Por eso, también, las metáforas que aparecen en el
texto son dobles: la técnica es como Marta y María, nos dice, es como vivir y navegar: pares ordenados que están en una relación de necesidad –sin el trabajo de Marta no habría la escucha de María, sin la vida no habría navegación– pero en los que el acento existencial está puesto en el término superfluo, en el segundo hemistiquio, en el que cifra el sentido: la vida humana es escucha, es navegación. Es decir, es siempre superfluidad, superación de las condiciones objetivas del estar.
Claro que esa valoración no es absoluta: es relativa a
alguien. En nuestro ejemplo, las conciencias implícitas son las de Jesús y Pompeyo. Es para Jesús que la vida es escucha, porque él se elige profeta; es para Pompeyo que la vida es navegación, porque él se elige navegante: aienautai.
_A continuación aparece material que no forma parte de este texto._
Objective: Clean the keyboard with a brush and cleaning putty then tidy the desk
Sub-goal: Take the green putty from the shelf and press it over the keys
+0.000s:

La valoración implícita en la elección libre del segundo hemistiquio es relativa; la valoración implícita en la superación del primero es absoluta. Por eso mismo, dice Ortega, la técnica de un mundo de poetas y la de un mundo de comerciantes tendrían un tronco común: el que habilitaría la superación de la vida animal, la posibilidad de hacer migrar el acento desde el primer hemistiquio hacia algún otro lado.
La técnica es la manifestación de una negación que
aparece en el mundo por primera vez. La técnica sería la hipóstasis mundana de esa negación. Por primera vez, un ser niega a otro. Por primera vez, un ser pone a otro ser a distancia de sí. Por primera vez hay un sí que es afirmación como distancia, que es identificación negada.
Se nos dirá que esa negación del mundo por parte de la
conciencia es una proyección, por parte de la conciencia, de la negación primera, la que el mundo ejerció sobre el homínido cuando le escatimó el fuego, o los frutos, o el calor. Sería un mecanismo especular de defensa. Pero ya se ve que no tiene sentido establecer aquí ninguna cronología: una negación vale por la otra. Sólo quien es conciente del mundo siente que el mundo lo amenaza. Sólo quien se siente amenazado por el mundo es conciente de él.
El de homínido sería entonces un término encubridor,
esencialmente ambiguo, con el que nos estaríamos referiendo a lo inconcebible: la aparición de la conciencia. Sería un ser natural del entorno –un animal– que, sin embargo, no estaría empastado en su ser. El entorno natural, ¿explica la aparición de la conciencia? En cierto sentido, nada explica la aparición de la conciencia. En otro, tal vez, lo que la naturaleza no explica es la aparición de la conciencia humana, pero sí la de la animal, en tanto que conocemos sus manifestaciones exteriores. Puesto que ahí están los animales con su tipo particular de conciencia, de algún modo la aparición de esa conciencia debe poder explicarse por el entorno. Se nos dirá que lo mismo cabe para el hombre: puesto que ahí está… Y sin embargo, en este segundo sentido, lo que distinguiría, justamente, una conciencia de otra es que una puede ser explicada por la naturaleza, mientras que la otra no. En nuestro caso, a contramano de la intuición, habría mundo porque hay, antes, conciencia.
Y el mundo, en este sentido, habría empezado con la
técnica. El comienzo del mundo, que es negación, estaría señalado por un hito singular: el primer acto técnico.